Почти кулинарная книга с рецептами самосохранения и 540 шагов под зонтом - страница 13



– Не таскать же чемоданы на автобусе! – так он говорил и улыбался.

И всякий раз в другой половине дома было тихо и на дверях висел замок.

– Мы же говорили, что он тут не живет! – приговаривал Николай.

Что говорите? У соседей надо было спросить? Я вас умоляю… Нам же всего по двадцать пять лет было. Это тогда казалось, что мы взрослые… В каждом возрасте свои игрушки. Хотя на самом деле она, ИГРУШКА, всегда одна. Это наша иллюзия счастья. Только под разными обличиями. Мы натягиваем ее на реальность, как резиновую маску, и разукрашиваем по своему усмотрению. Но в какой-то момент она перестает налезать или попросту рвется… И тогда мы остаемся лицом к лицу с тем, от чего прятались всю свою жизнь. Наедине с самим собой.

А пока что оставьте свои советы при себе. Или посоветуйте их своему отражению в зеркале. Потому что мы покупаем свою собственную половину дома. Устанавливаем на тумбочку цветной телевизор. И я дарю на новоселье нашей семье видеомагнитофон! Все это наши взрослые погремушки. «Поиглушки», как говорил мой сын в три года.

За стеной по-прежнему тихо. И мы живем в эйфории целую неделю…

Пока…

Я смастерил антенну из ножек от стула, проволоки и банок из-под кока-колы. Мы смотрим телевизор. И это тоже эйфория…

Пока…

Мы берем видеокассеты в прокате. Мы смотрим классные фильмы. Мы купаемся в эйфории…

Пока…

Пока я не просыпаюсь от звука гармошки, которая играет прямо мне в ухо. Я вскакиваю на кровати. Рядом подскакивает моя жена.

– У нас кто-то на кухне играет на гармошке?

– Ты тоже это слышишь?

Это похоже на совместное помешательство от счастья, но на кухне точно играют «Выходила на берег Катюша…».

– Мне страшно! – жена прижимается ко мне.

– Про того, которого любила… – орет гармонь.

Сон окончательно покидает мое тело.

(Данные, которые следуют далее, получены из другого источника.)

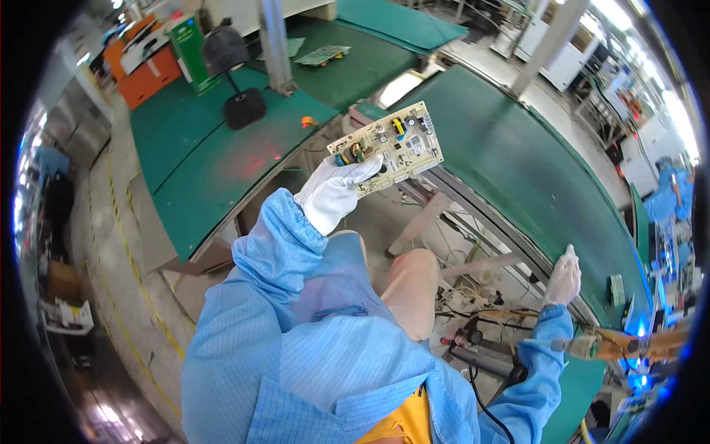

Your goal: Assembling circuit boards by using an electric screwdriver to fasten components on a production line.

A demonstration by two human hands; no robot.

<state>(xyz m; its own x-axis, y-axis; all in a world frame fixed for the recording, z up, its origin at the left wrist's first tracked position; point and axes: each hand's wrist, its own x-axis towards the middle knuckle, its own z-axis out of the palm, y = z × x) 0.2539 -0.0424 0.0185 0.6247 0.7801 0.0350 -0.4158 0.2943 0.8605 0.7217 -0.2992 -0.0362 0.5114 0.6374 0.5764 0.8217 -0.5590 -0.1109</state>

Слуховые локаторы ориентируются в темноте. И я понимаю…

– Это за стенкой…

– Как за стенкой? Там же никто не живет… – шепчет Марина.

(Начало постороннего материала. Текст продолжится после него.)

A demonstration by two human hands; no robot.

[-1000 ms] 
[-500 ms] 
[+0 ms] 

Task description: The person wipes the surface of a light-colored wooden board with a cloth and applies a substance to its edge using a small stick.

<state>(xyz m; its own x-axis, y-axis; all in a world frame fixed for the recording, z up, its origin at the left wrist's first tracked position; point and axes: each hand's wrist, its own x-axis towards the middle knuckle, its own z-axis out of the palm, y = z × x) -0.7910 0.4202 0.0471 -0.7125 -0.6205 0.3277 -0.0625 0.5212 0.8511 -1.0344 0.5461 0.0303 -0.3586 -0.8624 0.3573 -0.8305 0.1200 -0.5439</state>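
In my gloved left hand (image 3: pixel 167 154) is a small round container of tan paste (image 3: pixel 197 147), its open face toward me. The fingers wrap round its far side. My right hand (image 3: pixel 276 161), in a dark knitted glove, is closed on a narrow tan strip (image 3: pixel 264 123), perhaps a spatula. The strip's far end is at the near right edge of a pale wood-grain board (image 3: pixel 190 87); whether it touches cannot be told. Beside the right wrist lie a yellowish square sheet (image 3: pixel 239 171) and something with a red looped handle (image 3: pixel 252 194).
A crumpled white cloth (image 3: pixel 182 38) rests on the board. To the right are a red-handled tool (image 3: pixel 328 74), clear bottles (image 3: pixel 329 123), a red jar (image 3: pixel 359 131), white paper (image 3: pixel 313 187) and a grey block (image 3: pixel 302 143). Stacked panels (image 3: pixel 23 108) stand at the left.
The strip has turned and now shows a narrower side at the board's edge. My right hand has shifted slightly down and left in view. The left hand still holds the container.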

Сын ерзает рядом в кроватке. Сейчас проснется, и тогда не спать нам до самого утра. Будем плясать под эту «Катюшу» все вместе.

– Вот так! За стенкой. – Я подхожу вплотную к перегородке, чтобы окончательно убедиться в источнике веселья. Это действительно на той половине. Но слышимость такая, словно гармонист сидит на нашей постели. И наяривает по клавишам… Или чего там у этого адского инструмента.

– Сделай же что-нибудь!

Прогремела кода.

– Наливай, Семеновна! – прохрипел мужской голос.

– Дык, давно ужо!

– Тю… А че мы ентого… – еще один мужчина.

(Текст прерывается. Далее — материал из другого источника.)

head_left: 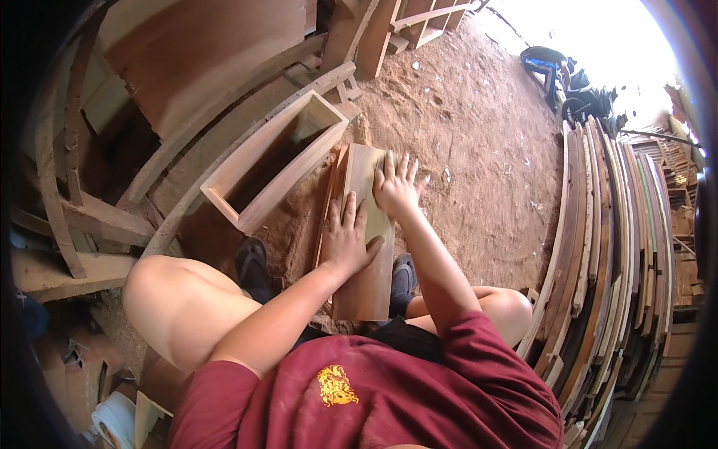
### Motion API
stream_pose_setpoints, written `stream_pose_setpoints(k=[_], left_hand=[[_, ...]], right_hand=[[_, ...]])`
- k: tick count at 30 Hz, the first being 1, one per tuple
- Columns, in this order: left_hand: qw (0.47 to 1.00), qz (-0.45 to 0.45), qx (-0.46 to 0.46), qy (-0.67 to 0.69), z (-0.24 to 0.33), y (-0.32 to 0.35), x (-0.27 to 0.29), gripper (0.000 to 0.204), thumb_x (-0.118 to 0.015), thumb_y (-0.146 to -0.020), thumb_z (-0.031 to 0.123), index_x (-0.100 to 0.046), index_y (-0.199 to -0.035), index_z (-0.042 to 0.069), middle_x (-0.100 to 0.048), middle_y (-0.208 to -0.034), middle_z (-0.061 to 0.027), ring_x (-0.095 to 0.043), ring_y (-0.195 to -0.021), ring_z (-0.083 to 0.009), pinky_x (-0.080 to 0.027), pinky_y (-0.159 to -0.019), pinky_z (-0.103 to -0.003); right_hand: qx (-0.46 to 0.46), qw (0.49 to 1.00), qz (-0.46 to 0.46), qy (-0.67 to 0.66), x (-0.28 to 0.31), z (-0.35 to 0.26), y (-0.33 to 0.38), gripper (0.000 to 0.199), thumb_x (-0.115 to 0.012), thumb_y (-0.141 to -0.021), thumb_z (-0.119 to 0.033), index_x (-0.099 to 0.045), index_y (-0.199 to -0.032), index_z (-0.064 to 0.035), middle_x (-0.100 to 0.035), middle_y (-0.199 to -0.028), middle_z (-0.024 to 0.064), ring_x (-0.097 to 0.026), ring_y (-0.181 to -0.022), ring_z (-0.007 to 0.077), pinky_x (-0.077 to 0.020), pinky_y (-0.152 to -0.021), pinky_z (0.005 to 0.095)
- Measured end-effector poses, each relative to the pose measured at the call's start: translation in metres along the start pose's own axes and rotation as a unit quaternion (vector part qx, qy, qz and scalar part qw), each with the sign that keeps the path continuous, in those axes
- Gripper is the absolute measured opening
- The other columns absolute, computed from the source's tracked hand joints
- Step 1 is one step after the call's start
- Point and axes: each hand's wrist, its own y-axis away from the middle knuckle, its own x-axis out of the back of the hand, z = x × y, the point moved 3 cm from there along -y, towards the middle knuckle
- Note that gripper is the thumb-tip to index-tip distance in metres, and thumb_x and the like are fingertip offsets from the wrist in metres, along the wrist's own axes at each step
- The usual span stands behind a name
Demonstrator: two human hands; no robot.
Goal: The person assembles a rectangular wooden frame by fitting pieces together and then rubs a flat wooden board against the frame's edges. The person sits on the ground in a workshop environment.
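Observation:
A long wooden panel (365, 288) lies lengthwise in front of me, between my feet, with reddish wooden edges along its left side. It may be one face of a box; the underside is hidden. My left hand (347, 241) rests on its left part, fingers stretched out and thumb apart. Farther up, my right hand (399, 187) lies at the right edge near the far end, its fingers spread. Neither hand grips anything. To the left stands an open rectangular wooden box (280, 196), hollow and dark inside.
Sandy, sawdust-covered ground (479, 165) stretches ahead. Long planks (598, 247) are stacked on the right. Wooden frames (176, 165) and a large brown panel (209, 67) stand at the left. A motorbike (572, 90) is at the far right. Sandals (252, 258) are on my feet.

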Motion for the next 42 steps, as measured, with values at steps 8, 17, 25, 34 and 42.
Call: stream_pose_setpoints(k=[8, 17, 25, 34, 42], left_hand=[[0.999, 0.015, -0.025, 0.024, 0.001, -0.005, 0.006, 0.089, -0.067, -0.083, 0.051, -0.035, -0.150, 0.003, -0.014, -0.162, -0.0218, -0.015, -0.146, -0.0471, -0.020, -0.118, -0.059], [0.996, 0.075, -0.029, 0.036, -0.008, -0.004, 0.002, 0.079, -0.064, -0.086, 0.053, -0.041, -0.148, 0.009, -0.023, -0.161, -0.0186, -0.034, -0.140, -0.0436, -0.036, -0.113, -0.050], [0.956, -0.251, 0.150, -0.030, -0.171, 0.042, 0.005, 0.044, -0.053, -0.096, 0.042, -0.072, -0.088, 0.003, -0.068, -0.086, -0.0249, -0.067, -0.087, -0.0407, -0.052, -0.079, -0.047], [0.615, -0.590, -0.207, -0.481, -0.181, 0.164, -0.045, 0.059, -0.069, -0.077, 0.062, -0.076, -0.110, 0.014, -0.064, -0.132, -0.0027, -0.040, -0.138, -0.0238, -0.025, -0.116, -0.042], [0.747, -0.609, -0.086, -0.253, -0.196, 0.190, -0.074, 0.031, -0.067, -0.082, 0.040, -0.078, -0.100, 0.018, -0.073, -0.109, -0.0083, -0.068, -0.104, -0.0254, -0.044, -0.100, -0.048]], right_hand=[[-0.026, 0.999, -0.025, 0.034, 0.013, -0.006, -0.036, 0.064, -0.019, -0.104, -0.045, -0.003, -0.160, -0.0189, 0.002, -0.166, 0.0178, 0.005, -0.152, 0.0409, 0.0013, -0.116, 0.0672], [0.053, 0.995, 0.058, 0.067, -0.011, 0.007, -0.009, 0.063, -0.025, -0.103, -0.050, -0.017, -0.159, -0.0212, -0.014, -0.163, 0.0231, -0.010, -0.150, 0.0466, -0.0069, -0.112, 0.0735], [0.045, 0.990, 0.120, -0.065, -0.036, 0.014, -0.029, 0.061, -0.031, -0.101, -0.052, -0.025, -0.156, -0.0270, -0.019, -0.162, 0.0224, -0.017, -0.148, 0.0487, -0.0111, -0.112, 0.0731], [0.035, 0.976, 0.155, -0.148, -0.005, 0.007, -0.004, 0.061, -0.044, -0.097, -0.043, -0.033, -0.152, -0.0169, -0.038, -0.149, 0.0204, -0.040, -0.131, 0.0421, -0.0252, -0.106, 0.0706], [0.046, 0.970, 0.132, -0.200, 0.016, 0.011, 0.013, 0.049, -0.046, -0.096, -0.041, -0.049, -0.138, -0.0142, -0.045, -0.136, 0.0201, -0.047, -0.122, 0.0413, -0.0348, -0.098, 0.0644]])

Так их там целая компания. Как минимум трое.

Сашка начинает кряхтеть. Надо действительно что-то делать.

Я напяливаю. спортивные штаны, куртку на голое тело и выхожу на улицу. Соседняя дверь раскрыта нараспашку. Оттуда валит пар. Или дым. Пожар? Я бегу. Миновав предбанник, оказываюсь в натопленной накуренной кухне и встречаюсь взглядом с небольшого роста мужичком с гармошкой в руках, в телогрейке и шапке-ушанке, с козьей ножкой в зубах и граненым стаканом в правой руке. Вся эта карикатура из журнала «Крокодил» 1968 года сидит на синем табурете.

– А вы хто? – спрашивает мужичок, моргая желтыми глазами.

Я осматриваю кухню. Шесть бесформенных тел, не включая музыканта, застыли в разнообразных вопросительных позах на четырех квадратных метрах. Босх в обнимку с Пикассо прослезились бы, глядя на такую натуру.

– Я оттуда… – показываю я на обои из пожелтевших газет.

– А! Соседушка! – радостно булькает маэстро. – Пить бушь? Семеновна, налей ему!